La semaine passée, après 4 jours de grève à Air France, les syndicats du transport aérien et le très puissant syndicat national des pilotes de ligne (SNPL) avaient remis au jeudi 16 février la décision de poursuivre, ou non, le mouvement social. Ce qui laissait planer la menace de voir des avions cloués au sol dans les aéroports parisiens pendant les vacances d’hiver... Mais l’intersyndicale a décidé de jouer l’apaisement.
Dans un communiqué publié ce jeudi à la mi-journée, l’intersyndicale, qui regroupe le SNPL mais aussi l’Unsa, CFDT Aériens ou la CGT transports, a expliqué avoir pris cette décision à l’unanimité afin "de ne pas répondre à la provocation du gouvernement qui, en continuant d’enfermer les syndicats dans son calendrier "à marche forcée", aimerait bien voir un nouveau conflit social se déclencher pendant les vacances scolaires, dans le seul but de justifier sa loi." Selon les syndicats, le gouvernement a refusé "tout dialogue social" et empêché "une concertation entre les partenaires sociaux".
D’autres types d’actions sont cependant envisagées "pour ne pas pénaliser les familles". Lesquelles ? L’intersyndicale n’a pas précisé. Evous a posé la question à la CFDT Air France, via Twitter. Le syndicat a répondu qu’aucun mode d’action n’avait encore été arrêté, tout en soulignant la ligne modérée de la CFDT sur ce dossier, qui "privilégie la négociation, toutefois il faut être au moins 2 autour de la table des négociations"...
Le mouvement de grève à Air France a forcé la semaine passée la compagnie à l’annulation de 25% des vols.

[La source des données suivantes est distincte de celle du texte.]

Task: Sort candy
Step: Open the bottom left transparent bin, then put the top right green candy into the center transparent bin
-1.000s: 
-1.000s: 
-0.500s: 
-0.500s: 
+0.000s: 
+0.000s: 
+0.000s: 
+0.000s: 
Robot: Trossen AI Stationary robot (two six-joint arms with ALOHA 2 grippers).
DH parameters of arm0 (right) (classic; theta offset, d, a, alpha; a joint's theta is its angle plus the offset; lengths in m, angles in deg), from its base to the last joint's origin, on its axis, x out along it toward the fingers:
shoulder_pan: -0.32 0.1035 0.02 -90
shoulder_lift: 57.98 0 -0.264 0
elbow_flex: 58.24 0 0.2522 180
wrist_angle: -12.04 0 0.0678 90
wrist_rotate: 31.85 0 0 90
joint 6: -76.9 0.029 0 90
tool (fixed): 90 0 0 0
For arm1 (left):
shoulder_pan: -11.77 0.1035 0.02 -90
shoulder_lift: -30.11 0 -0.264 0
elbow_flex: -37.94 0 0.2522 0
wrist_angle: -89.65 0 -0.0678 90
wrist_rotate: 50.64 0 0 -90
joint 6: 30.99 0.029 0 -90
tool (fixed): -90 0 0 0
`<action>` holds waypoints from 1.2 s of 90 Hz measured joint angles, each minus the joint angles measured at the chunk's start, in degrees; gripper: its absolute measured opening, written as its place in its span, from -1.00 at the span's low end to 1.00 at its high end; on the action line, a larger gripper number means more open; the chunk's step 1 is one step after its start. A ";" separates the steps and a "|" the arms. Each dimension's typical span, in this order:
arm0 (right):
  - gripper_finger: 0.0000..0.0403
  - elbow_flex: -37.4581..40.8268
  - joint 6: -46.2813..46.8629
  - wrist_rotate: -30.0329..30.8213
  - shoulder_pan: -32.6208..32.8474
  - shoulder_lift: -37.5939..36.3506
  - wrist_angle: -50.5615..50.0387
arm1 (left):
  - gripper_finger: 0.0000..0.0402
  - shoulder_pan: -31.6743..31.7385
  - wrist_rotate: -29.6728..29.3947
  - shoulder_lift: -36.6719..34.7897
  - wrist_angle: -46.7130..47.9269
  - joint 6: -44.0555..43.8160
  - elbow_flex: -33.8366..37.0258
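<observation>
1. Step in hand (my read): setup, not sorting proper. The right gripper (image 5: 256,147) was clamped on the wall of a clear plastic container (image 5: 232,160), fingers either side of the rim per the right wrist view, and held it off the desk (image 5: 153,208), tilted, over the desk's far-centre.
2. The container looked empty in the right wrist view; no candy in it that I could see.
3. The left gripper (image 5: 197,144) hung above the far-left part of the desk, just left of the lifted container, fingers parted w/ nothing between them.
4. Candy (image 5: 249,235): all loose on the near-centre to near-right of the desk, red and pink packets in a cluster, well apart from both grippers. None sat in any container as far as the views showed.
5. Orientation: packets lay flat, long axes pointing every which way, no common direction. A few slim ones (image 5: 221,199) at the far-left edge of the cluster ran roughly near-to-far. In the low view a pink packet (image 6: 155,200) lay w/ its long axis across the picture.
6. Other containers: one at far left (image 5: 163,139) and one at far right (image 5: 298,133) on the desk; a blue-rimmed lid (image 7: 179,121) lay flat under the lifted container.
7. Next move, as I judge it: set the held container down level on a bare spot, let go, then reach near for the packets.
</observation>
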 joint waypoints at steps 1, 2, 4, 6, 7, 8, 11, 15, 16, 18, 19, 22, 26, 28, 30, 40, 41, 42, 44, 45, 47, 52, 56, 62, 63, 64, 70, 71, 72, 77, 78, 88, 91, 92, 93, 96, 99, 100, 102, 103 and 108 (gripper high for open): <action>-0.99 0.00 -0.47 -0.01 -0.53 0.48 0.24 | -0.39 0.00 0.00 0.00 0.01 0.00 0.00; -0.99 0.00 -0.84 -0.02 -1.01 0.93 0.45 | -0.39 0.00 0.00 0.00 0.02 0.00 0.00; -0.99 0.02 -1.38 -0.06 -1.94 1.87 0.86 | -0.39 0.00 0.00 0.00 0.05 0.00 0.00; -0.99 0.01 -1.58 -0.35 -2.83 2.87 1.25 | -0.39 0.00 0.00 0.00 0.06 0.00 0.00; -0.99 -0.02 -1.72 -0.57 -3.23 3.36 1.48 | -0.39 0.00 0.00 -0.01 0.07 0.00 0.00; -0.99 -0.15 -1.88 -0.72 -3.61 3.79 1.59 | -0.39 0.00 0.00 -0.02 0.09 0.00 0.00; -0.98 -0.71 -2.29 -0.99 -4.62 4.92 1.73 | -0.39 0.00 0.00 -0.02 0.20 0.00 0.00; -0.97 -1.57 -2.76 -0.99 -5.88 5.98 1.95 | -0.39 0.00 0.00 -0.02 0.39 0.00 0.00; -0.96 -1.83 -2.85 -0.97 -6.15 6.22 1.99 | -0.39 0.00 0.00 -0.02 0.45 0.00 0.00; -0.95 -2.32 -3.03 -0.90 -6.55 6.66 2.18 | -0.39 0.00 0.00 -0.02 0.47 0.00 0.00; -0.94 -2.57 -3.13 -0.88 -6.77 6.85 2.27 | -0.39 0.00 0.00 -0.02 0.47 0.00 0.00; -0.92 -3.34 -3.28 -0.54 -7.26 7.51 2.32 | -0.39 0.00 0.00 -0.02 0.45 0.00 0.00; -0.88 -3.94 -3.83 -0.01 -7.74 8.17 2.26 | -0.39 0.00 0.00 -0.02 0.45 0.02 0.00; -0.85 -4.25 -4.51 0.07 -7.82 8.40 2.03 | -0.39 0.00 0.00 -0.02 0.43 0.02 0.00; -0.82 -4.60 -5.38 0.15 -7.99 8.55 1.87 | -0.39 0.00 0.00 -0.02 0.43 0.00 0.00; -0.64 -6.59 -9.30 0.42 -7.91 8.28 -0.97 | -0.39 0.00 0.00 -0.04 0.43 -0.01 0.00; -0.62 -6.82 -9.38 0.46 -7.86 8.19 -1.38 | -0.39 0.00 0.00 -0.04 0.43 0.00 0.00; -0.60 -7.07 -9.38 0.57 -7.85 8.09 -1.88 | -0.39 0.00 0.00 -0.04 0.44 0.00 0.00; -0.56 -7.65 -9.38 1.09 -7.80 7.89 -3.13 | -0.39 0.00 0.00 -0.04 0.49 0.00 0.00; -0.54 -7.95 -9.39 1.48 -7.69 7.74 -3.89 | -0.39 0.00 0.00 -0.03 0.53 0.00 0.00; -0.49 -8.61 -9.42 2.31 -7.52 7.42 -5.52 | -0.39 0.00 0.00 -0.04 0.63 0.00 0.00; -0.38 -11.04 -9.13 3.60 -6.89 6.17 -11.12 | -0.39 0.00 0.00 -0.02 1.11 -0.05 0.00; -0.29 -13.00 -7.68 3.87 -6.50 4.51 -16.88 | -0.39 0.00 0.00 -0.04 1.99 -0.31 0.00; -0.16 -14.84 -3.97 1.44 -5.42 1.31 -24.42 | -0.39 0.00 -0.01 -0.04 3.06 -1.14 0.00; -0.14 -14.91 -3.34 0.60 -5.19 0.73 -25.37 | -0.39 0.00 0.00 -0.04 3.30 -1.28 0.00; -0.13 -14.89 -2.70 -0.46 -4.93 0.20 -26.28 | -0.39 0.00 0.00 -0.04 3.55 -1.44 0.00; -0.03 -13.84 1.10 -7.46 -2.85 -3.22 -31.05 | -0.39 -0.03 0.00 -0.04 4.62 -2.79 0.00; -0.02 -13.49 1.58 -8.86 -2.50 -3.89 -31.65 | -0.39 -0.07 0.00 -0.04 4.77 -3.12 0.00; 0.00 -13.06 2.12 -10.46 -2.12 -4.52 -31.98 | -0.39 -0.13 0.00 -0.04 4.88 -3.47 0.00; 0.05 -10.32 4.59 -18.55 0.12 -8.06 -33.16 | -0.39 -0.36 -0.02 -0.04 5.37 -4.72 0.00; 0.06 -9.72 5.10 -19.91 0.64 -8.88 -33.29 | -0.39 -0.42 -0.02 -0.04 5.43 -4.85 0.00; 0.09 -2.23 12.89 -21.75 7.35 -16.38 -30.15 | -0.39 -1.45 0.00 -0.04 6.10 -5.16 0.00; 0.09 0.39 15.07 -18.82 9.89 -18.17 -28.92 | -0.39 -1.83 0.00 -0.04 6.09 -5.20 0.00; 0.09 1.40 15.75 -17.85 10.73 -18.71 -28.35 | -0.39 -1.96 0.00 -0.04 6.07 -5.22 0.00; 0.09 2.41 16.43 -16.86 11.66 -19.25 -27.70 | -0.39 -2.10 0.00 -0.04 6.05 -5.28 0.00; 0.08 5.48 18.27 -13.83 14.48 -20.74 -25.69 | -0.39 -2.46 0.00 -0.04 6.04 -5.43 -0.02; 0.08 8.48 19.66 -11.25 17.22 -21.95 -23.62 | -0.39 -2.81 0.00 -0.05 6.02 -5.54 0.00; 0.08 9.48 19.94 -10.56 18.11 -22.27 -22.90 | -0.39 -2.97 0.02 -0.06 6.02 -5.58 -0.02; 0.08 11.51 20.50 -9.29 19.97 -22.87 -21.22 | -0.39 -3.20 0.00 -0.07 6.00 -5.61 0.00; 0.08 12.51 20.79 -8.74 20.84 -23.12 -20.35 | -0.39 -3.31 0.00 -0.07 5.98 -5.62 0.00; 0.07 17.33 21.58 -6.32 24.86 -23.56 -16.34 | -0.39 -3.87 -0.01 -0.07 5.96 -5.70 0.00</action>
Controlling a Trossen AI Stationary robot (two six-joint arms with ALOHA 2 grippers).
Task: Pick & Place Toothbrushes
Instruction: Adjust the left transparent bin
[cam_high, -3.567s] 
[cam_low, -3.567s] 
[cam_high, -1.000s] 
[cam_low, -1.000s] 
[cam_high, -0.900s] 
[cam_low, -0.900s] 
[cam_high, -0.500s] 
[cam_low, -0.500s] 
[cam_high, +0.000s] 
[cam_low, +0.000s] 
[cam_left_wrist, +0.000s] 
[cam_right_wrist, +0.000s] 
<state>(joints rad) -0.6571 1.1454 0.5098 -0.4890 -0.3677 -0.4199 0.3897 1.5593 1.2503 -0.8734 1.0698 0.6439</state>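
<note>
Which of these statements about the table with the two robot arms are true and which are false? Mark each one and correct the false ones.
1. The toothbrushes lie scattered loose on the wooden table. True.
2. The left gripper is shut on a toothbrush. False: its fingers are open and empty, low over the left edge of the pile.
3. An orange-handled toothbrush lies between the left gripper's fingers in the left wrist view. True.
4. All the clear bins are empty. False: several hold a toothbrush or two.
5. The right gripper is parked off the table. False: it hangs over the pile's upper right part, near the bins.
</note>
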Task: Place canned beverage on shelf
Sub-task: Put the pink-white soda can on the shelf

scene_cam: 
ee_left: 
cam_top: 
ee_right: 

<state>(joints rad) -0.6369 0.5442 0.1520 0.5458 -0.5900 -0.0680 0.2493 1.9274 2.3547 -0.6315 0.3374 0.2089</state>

Plusieurs annulations ont été décidées à la dernière minute dans les aéroports franciliens d’Orly et de Roissy Charles De Gaulle. Le trafic avait par la suite repris normalement le vendredi 10 février 2012.
La raison de la colère des pilotes et autres employés d’Air France ? Les syndicats du transport aérien s’opposent à une proposition de loi votée en première lecture le 24 janvier à l’Assemblée nationale et qui impose à l’avenir aux grévistes de se déclarer individuellement 48 heures à l’avance. Le Sénat, passé récemment à gauche, a rejeté cette proposition hier, mercredi 15 février, renvoyant le texte en seconde lecture devant l’Assemblée nationale. Mais quelle que soit la position du Sénat, qui a ainsi le pouvoir de prolonger les débats, les députés auront le dernier mot.